Here’s the underlying dynamic:

About 70% of Medicare beneficiaries will experience no Part B premium increase next year because of a “hold harmless” provision of the Social Security Act that prevents such an increase when there is no annual increase in monthly Social Security benefit checks.  This is a good protection for them.  Had an increase been assessed on all beneficiaries across the board, the premium would have increased to $121 (an amount that is significant for those living on low and fixed incomes.)

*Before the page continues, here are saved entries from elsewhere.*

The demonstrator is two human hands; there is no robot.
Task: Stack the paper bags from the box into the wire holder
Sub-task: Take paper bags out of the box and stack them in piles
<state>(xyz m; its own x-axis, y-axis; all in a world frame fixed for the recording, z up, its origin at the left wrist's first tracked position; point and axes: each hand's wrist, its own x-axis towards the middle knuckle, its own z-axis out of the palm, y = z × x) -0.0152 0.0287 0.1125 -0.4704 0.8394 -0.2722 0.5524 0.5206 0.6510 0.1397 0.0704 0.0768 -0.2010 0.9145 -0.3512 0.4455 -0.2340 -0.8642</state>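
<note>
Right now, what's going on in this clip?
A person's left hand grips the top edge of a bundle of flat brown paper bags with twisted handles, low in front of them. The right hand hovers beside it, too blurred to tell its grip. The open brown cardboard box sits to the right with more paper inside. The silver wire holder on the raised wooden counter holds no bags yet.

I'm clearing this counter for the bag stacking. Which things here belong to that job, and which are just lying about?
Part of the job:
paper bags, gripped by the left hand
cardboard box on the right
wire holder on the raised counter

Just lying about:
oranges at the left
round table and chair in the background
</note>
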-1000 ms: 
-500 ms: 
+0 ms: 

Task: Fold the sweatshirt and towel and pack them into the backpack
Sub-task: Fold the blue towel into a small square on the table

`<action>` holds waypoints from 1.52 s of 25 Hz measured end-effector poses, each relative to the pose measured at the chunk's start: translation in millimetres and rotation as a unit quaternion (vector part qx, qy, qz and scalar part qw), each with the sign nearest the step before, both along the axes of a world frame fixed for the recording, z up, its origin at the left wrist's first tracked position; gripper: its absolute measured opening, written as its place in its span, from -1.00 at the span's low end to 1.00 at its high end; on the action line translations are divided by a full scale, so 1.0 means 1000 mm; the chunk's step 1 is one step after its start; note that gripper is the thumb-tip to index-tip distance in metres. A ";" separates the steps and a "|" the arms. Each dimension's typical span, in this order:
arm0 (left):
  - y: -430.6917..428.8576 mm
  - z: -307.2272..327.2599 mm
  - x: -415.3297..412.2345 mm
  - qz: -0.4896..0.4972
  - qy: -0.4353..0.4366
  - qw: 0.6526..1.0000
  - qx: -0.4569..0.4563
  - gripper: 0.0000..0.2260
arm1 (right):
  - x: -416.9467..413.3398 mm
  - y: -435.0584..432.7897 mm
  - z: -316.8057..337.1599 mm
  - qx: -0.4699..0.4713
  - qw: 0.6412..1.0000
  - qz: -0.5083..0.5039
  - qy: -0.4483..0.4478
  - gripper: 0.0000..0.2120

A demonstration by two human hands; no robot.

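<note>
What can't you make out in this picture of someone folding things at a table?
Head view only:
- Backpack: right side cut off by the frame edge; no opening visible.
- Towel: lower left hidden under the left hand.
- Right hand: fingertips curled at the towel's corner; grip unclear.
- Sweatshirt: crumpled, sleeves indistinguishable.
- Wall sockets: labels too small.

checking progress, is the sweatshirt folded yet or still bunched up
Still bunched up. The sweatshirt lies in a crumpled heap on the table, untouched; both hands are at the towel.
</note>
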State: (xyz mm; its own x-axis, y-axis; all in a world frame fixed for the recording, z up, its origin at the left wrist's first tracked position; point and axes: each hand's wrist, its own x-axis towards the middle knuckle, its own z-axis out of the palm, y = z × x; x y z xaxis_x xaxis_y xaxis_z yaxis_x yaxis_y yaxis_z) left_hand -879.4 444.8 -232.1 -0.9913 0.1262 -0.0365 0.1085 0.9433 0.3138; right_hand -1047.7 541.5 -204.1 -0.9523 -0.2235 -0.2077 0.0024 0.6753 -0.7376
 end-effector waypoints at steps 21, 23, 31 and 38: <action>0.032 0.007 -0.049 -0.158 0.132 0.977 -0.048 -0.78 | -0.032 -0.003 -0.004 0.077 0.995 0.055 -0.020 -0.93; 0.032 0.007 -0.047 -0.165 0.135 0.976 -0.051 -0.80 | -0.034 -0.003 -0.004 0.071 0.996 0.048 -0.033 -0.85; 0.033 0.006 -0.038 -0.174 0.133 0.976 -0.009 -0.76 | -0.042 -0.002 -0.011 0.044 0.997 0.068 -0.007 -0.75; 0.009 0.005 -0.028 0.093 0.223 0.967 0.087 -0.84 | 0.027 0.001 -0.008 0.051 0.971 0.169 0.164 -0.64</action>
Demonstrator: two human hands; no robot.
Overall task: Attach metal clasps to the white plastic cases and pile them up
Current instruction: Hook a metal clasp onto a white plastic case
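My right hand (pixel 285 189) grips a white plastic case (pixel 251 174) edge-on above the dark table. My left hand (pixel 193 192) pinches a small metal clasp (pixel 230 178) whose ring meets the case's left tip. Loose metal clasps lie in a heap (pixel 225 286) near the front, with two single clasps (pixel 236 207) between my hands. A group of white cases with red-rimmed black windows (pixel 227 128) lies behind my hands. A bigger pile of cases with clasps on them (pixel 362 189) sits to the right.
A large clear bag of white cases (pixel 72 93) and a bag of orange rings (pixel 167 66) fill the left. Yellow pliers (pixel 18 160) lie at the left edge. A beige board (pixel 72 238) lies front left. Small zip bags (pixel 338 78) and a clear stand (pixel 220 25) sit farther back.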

However, because by law 25% of the total cost of the Medicare Part B program must be borne by beneficiaries in total, the remaining 30% of beneficiaries not protected by the hold-harmless provision must make up the entire difference, consequently having to pay for the entire cost of the increase for the program, which will go up because of the higher medical inflation rate.  This 30% will be comprised of new beneficiaries (who become eligible and enroll in 2016), people on Medicare who don’t receive Social Security benefits, Medicare beneficiaries who already pay higher, non-standard, income-related premiums because they have above-average incomes, and people who are on both Medicare and Medicaid.  (Fortunately, this latter category will not experience the increase directly because state Medicaid programs will cover it for them.)

Two bills have been introduced in Congress to mitigate this tremendous increase next year for the unlucky 30% who aren’t “held harmless” under current law when annual Social Security COLAs are not granted.  The “Protecting Medicare Beneficiaries Act” (S.2148) has been introduced by Sen. Ron Wyden (D-OR), the ranking member on the Senate Finance Committee, which has jurisdiction over Medicare.  In the House of Representatives, Rep. Dina Titus (D-CA) has introduced the “Medicare Premium Fairness Act” (H.R. 3696.)  Both would cancel the Part B premium increase for those beneficiaries not protected by the “hold harmless” provision, and cancel the increase on state Medicaid programs. Neither bill indicates how the additional cost would be paid for.  New York co-sponsors include Sen. Schumer on S.2148, and Reps. Carolyn Maloney, Sean-Patrick Maloney, Jerrold Nadler, and Charles Rangel on H.R. 3626.  Senior citizen, disability rights, and health care advocates are reaching out to Sen. Gillibrand and the remaining Congressmembers to talk about the importance of addressing this situation quickly, since there are only 2 months to go.